Extracapsular cataract extraction (removal) technique
- After peripheral incision of the cornea closer to the limbus, the anterior chamber is perforated with an eratome.
- A viscoelastic (sodium hyaluronate or hydroxymethylpropyl cellulose) is injected into the anterior chamber to maintain the depth of the anterior chamber and protect the corneal endothelium.
- A cystotome is inserted into the anterior chamber and several small radial incisions are made in the anterior capsule around the entire 360° circumference. This technique is called a "can opener" capsulotomy. Alternatively, a capsulorhexis can be used - a circular opening of the anterior capsule.
- The final cut is made with scissors along the limbal notch.
- Hydrodissection is performed to remove the lens masses from the capsular bag by introducing a balanced saline solution using a special blunt-tipped cannula (Rycroft) between the edge of the capsule and the lens cortex at the periphery.
- The nucleus is removed by pressing on the area of the upper and lower limbus or using a loop.
- The coccyx of the infusion-aspiration cannula is inserted into the anterior chamber and passed under the lens capsule in the direction of the 6 o'clock meridian. The cortical masses are collected in the cannula opening by creating a vacuum.
- The lens cortex is moved to the center and aspirated under direct visual control. These actions are repeated successively until the masses are completely removed. It is important to act carefully so as not to aspirate the posterior capsule and cause its rupture and a number of associated complications. A sign of capsule aspiration is the appearance of thin stripes directed radially from the cannula opening. Aspiration must be interrupted and irrigation activated to release the capsule.

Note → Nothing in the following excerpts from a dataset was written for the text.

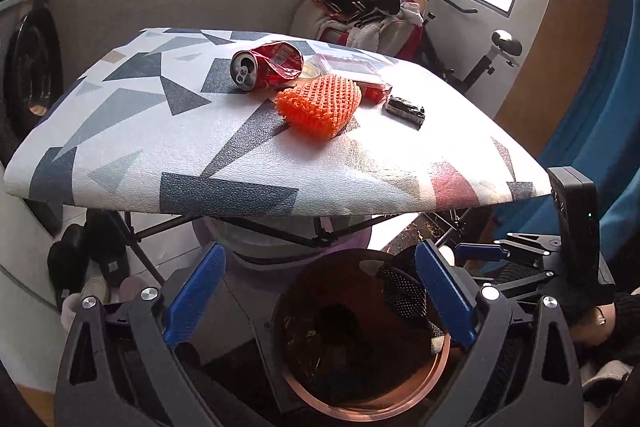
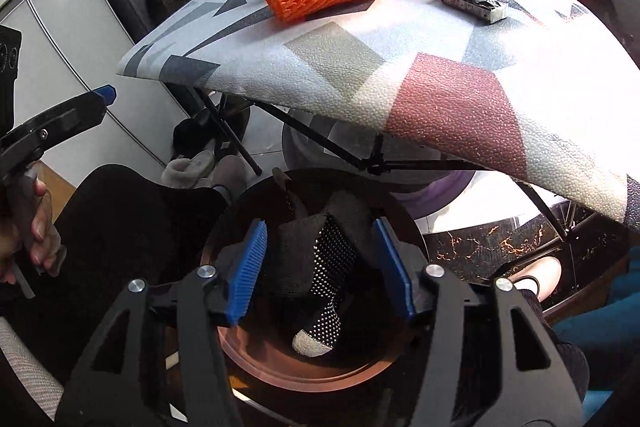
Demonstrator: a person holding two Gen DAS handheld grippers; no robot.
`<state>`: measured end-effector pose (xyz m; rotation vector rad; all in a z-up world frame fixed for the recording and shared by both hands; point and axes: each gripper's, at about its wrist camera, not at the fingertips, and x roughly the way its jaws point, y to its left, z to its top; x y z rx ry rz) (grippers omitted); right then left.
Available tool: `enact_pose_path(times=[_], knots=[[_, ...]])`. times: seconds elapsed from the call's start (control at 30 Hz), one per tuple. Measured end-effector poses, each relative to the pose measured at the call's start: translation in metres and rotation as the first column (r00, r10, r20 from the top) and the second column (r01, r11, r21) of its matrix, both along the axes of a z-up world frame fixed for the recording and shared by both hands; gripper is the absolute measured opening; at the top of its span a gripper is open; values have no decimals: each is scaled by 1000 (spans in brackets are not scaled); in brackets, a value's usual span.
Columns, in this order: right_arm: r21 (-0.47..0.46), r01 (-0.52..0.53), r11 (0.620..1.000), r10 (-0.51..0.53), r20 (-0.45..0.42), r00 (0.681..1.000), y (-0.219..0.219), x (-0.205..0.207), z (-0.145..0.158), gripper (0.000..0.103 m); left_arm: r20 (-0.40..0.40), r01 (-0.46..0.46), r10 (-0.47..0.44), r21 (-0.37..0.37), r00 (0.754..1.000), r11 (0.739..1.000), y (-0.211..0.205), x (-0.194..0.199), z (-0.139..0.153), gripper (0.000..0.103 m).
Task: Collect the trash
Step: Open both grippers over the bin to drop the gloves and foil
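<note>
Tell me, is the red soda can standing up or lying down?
Lying down. The red can rests on its side on the patterned table, crushed and dented, its opened top facing the left wrist camera.

From the left wrist we look forward and slightly down from below the near edge of the surface (image 1: 224, 163), with the left claw (image 1: 320, 301) framing the bottom and the bin (image 1: 442, 359) close beneath. From the right wrist we sit nearer the surface's right corner, facing left across it over the right claw (image 2: 320, 269). Both views share the bin, the orange net (image 1: 320, 107), the crushed can (image 1: 268, 65) and the dark wrapper (image 1: 404, 109).
</note>
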<state>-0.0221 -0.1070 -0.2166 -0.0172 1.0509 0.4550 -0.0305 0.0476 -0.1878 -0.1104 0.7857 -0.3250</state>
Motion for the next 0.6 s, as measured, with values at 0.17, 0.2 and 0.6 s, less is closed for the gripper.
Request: enact_pose_path(times=[0.17,0.2,0.6], knots=[[-1,4,1000,-4,10,1000,-2,0,3,97,-13,-5,5,9,1000,1000,-1,2,-2,94],[-8,9,1000,-9,6,1000,-2,0,2,97,-16,-6,6,10,1000,1000,-2,2,-3,94],[37,56,998,-57,16,998,-14,3,7,97,-21,-6,6,11,1000,1000,-2,3,-4,94]])
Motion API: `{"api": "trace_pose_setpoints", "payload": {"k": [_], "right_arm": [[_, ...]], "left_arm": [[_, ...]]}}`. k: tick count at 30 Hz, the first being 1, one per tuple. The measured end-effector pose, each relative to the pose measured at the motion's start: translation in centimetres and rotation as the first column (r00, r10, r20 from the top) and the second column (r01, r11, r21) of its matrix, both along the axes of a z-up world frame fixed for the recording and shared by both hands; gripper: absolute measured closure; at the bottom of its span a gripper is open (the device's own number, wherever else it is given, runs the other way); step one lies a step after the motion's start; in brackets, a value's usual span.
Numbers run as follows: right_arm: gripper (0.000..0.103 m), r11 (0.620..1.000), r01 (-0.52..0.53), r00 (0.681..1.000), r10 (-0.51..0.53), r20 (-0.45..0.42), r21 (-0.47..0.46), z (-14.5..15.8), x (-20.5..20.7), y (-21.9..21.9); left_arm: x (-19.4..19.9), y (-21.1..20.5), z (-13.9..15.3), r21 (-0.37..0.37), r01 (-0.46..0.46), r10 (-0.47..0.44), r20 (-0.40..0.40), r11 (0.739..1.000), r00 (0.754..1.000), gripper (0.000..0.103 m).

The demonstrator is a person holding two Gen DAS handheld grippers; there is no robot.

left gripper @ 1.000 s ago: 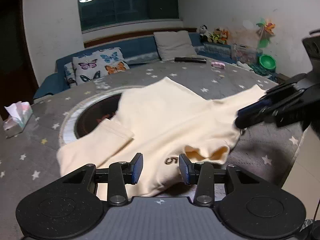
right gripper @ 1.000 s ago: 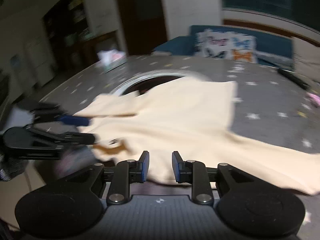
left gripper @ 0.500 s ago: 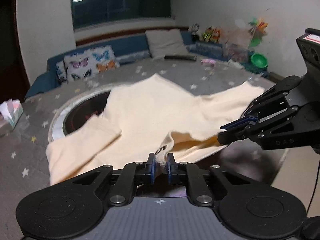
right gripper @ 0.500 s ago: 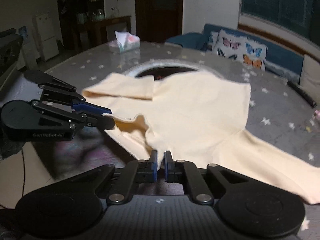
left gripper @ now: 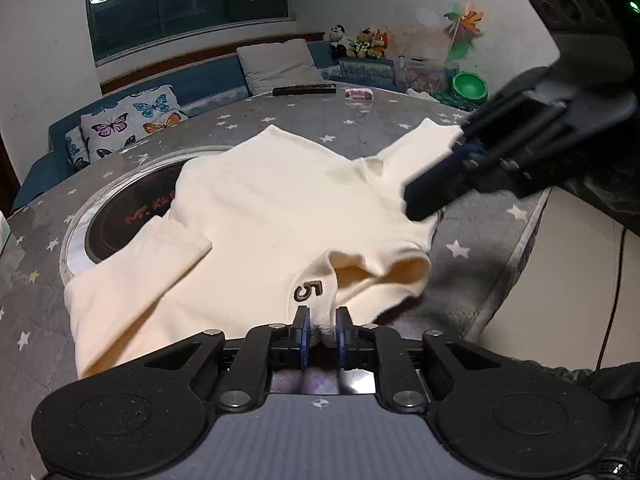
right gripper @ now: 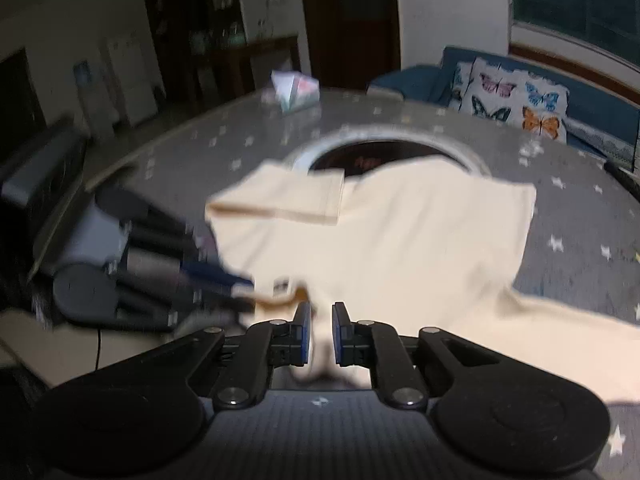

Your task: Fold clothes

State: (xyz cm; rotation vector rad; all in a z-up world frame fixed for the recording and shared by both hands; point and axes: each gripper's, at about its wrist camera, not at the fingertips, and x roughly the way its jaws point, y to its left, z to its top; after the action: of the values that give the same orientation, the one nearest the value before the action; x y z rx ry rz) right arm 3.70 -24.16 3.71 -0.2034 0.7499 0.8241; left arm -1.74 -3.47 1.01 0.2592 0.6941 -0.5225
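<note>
Cream shirt is pinched at its near edge by both the left gripper and right gripper: lift evenly, keeping the cloth taut between them.

A grey star-patterned cloth covers the bench, and a round dark plate ringed in pale trim is set into its middle. Near the far edge lie a black remote and, just beside it, a small pink object. A tissue box stands near the bench's left edge. Beyond the far edge, a blue sofa carries a butterfly-print cushion and a grey pillow. Stuffed toys and a green bowl sit at the far right.
</note>
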Motion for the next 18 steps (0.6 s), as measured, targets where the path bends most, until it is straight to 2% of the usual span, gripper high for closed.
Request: {"api": "trace_pose_setpoints", "payload": {"k": [3, 6, 10, 14, 18], "right_arm": [[0.092, 1.000, -0.007, 1.000, 0.007, -0.008, 0.002, -1.5, 1.5, 1.5], [0.093, 0.999, -0.040, 0.997, 0.039, -0.060, -0.012, -3.6, 2.4, 3.1], [0.090, 0.990, -0.124, 0.989, 0.118, -0.084, -0.064, -5.1, 1.4, 4.2], [0.089, 0.986, -0.150, 0.987, 0.144, -0.075, -0.070, -4.3, 1.5, 3.8], [0.087, 0.993, -0.108, 0.993, 0.106, -0.051, -0.046, -2.9, 2.9, 3.1]], "left_arm": [[0.5, 0.6, 0.9, -0.022, -0.001, 0.001, 0.014, 1.000, 1.000, 0.086], [0.8, 1.4, 2.1, -0.046, -0.012, 0.014, 0.035, 0.999, 0.999, 0.085], [2.3, 3.2, 3.6, -0.059, -0.059, 0.062, 0.066, 0.997, 0.996, 0.079], [6.5, 3.8, 4.1, -0.047, -0.146, 0.150, 0.079, 0.988, 0.986, 0.079], [12.7, 3.4, 3.0, -0.067, -0.232, 0.234, 0.025, 0.970, 0.972, 0.079]]}}
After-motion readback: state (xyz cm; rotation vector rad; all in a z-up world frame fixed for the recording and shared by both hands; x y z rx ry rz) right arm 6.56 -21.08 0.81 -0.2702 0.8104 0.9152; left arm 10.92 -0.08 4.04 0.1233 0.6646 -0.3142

Both parts of the haptics are preferably placed in the capsular bag than in the ciliary groove.
- It is necessary to free the posterior cavity from small residual masses.

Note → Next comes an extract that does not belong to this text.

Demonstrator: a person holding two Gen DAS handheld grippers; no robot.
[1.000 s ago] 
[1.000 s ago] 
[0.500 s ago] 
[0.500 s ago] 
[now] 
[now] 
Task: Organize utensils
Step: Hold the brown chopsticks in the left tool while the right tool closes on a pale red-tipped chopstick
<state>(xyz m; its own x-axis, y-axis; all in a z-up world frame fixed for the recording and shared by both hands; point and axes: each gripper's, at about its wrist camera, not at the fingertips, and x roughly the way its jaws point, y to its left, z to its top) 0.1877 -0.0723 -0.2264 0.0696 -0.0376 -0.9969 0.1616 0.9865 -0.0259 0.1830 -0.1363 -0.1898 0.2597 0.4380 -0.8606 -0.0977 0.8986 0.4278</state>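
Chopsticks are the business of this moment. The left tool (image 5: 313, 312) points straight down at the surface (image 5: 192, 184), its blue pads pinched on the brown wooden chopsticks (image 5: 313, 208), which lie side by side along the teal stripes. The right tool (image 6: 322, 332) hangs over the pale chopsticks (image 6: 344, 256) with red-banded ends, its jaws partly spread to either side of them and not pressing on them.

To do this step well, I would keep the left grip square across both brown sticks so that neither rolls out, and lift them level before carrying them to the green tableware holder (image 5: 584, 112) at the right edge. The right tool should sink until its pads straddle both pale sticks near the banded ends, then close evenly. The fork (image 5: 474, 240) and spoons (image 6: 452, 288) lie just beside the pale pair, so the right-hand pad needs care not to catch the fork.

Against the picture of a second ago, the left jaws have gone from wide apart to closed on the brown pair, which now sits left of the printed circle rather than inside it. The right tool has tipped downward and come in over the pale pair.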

- Viscoelastic is injected into the capsular bag to facilitate subsequent implantation of the artificial lens.
- The FLOOR is grasped by the optical part and immersed so that the front surface is covered with viscoelastic.

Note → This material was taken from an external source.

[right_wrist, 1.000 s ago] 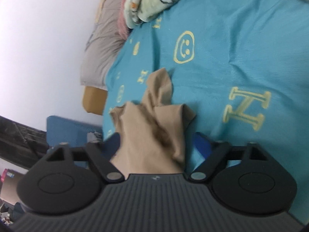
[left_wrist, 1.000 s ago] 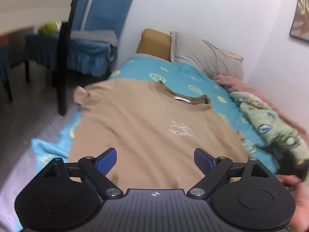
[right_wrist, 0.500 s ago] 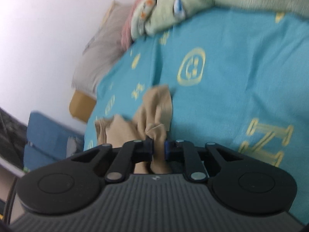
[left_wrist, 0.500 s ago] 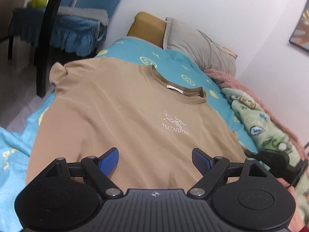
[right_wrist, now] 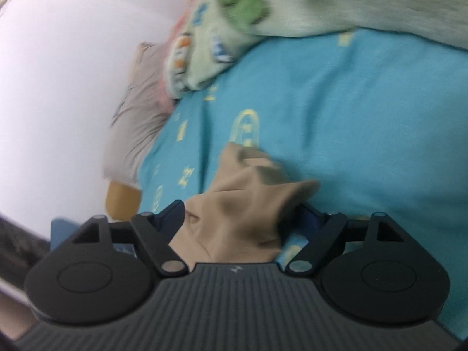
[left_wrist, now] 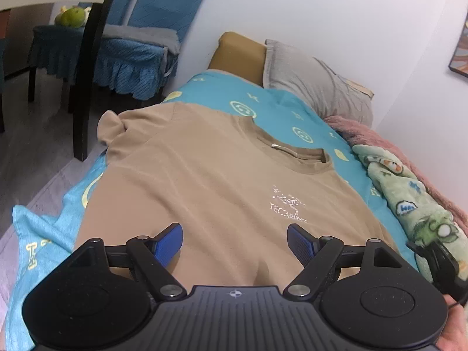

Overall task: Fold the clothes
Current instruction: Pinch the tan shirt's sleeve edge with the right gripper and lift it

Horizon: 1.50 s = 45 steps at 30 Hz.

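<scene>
Your left hand-held gripper (left_wrist: 235,241) is closing, jaws wide over the tan cotton T-shirt (left_wrist: 222,181) spread flat on the turquoise-sheeted bed (left_wrist: 272,99), while your right hand-held gripper (right_wrist: 242,222) opens around its bunched sleeve (right_wrist: 242,193); pinch edges squarely, fold evenly.

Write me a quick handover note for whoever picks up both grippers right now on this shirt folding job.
Left gripper: jaws closing but wide apart over the tan T-shirt hem, gripping nothing.
Right gripper: jaws opening, bunched sleeve lying loose between them.
T-shirt lies face up, spread flat on the blue bedsheet, collar toward the grey pillow.
Done: shirt laid out.
Left: no fold shows yet; the far sleeve is curled.
</scene>
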Each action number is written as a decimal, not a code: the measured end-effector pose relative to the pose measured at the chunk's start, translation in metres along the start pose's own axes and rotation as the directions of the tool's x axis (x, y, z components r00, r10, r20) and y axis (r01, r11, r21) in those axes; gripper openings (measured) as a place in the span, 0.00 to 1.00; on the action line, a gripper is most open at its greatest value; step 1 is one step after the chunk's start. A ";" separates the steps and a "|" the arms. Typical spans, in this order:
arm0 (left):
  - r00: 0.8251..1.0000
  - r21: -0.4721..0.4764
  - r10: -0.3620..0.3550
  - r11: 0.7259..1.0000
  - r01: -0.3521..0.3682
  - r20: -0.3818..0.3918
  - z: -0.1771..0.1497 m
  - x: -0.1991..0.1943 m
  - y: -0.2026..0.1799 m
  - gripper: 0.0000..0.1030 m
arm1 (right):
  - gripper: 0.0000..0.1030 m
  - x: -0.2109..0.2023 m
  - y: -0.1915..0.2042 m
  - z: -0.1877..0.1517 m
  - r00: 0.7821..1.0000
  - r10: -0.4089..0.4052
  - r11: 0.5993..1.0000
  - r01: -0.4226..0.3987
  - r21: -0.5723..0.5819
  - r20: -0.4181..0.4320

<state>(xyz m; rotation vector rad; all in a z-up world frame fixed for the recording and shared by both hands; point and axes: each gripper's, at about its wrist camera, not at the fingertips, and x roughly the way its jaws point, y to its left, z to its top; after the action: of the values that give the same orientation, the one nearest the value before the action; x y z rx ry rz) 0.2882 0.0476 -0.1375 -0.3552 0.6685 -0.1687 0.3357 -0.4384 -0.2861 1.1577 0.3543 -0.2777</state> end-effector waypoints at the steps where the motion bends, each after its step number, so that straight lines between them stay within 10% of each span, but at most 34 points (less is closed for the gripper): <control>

- The supporting part of the haptic is inserted through the edges of the incision and tucked into the capsular bag in the direction of the 6 o'clock meridian.
- The edge of the upper hapten is grasped with tweezers and also tucked into the capsular bag.
- The artificial lens is rotated to a horizontal position using a hook inserted into the holes of the lens.
- To constrict the pupil, acetylcholine (mioehol) is injected into the anterior chamber, the viscoelastic is aspirated, and a suture is applied.
Phacoemulsification
This technique is constantly changing, there are many different variations. The main stages of the classical technique are as follows:
- A self-sealing tunnel incision is made with penetration into the anterior chamber on the periphery of the cornea, preferably temporally, or a scleral tunnel incision, usually from above.
- Viscoelastic is injected into the anterior chamber.
- A second incision is made on the periphery of the cornea in the projection of the syrinx from the first incision.
- Capsulorhexis is performed.
- Hydrodissection causes the nucleus to move. A retrocortical "fluid wave" visible above the fundus reflex is evidence of complete hydrodissection.
- The nucleus is dissected with the phaco tip, creating a groove. After the nucleus is rotated, a cross groove is created using an instrument inserted through the second opening.
- The phaco tip and the second instrument are brought to opposite edges of the groove.
- When a force is applied in the opposite direction, the nucleus at the base of the furrow splits.
- After turning the core by 90, the perpendicular groove is split in the same way.
- Each quadrant of the nucleus is then fragmented, emulsified and aspirated.
- Residual cortical masses are aspirated.
- Viscoelastic is injected to straighten the capsular bag
- If necessary, the length of the incision is increased and MOL is introduced.
- Viscoelastic is aspirated.
- The self-sealing incision does not require stitches.